“Canada’s relationship with Indigenous peoples is its most important relationship. And yet, we don’t really have an understanding of how our large immigrant populations fit into the equation.” With his research, Stefan hopes to foster the relationship between immigrant communities in Toronto, and local Indigenous groups like the the Mississaugas, and Haudenosaunee.
“I fell in love with Anthropology after taking a class in grade 11. From a young age, I always wondered why people from around the world looked so differently from one another, and this was a time when I got to explore that question.” Stefan attended UWaterloo for his undergraduate degree in Anthropology, where he delved into both biological and archaeological anthropology.

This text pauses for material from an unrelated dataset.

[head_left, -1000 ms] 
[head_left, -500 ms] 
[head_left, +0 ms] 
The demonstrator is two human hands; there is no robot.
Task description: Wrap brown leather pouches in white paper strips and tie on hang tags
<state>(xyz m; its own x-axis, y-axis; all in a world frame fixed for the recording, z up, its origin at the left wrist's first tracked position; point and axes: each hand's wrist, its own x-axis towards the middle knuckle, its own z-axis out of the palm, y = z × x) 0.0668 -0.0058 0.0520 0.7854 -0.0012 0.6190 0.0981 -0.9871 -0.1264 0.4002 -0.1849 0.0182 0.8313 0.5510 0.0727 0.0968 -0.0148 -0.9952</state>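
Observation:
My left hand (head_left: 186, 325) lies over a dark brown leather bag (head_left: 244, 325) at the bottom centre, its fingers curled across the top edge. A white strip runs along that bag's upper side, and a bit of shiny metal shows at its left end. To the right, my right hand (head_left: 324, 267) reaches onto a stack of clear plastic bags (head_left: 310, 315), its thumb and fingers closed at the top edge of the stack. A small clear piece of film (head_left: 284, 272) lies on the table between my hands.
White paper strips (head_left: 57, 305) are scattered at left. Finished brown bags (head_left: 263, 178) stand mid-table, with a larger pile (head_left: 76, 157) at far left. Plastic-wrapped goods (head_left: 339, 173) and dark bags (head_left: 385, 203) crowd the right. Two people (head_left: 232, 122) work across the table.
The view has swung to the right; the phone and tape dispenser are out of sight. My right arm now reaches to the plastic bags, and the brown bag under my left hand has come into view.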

After graduating, he worked in Ontario’s private archaeological industry for 3 years where he participated in excavating the ancestral sites of Indigenous groups in southern Ontario. While there, Stefan met members of many Indigenous groups who were involved with the excavations, and began to familiarize himself with their history. “It was at this point that I realized how little I had known all along as an immigrant in Canada, and decided to pursue a graduate project in cultural anthropology.”
“Anthropology has historically had a reputation for being an ‘ivory tower discipline,’ focusing more on the pursuit of knowledge than on addressing social problems. The public issues aspect of my program allows me to lead a more active role by engaging with my participants directly concerning the public issue I am studying.”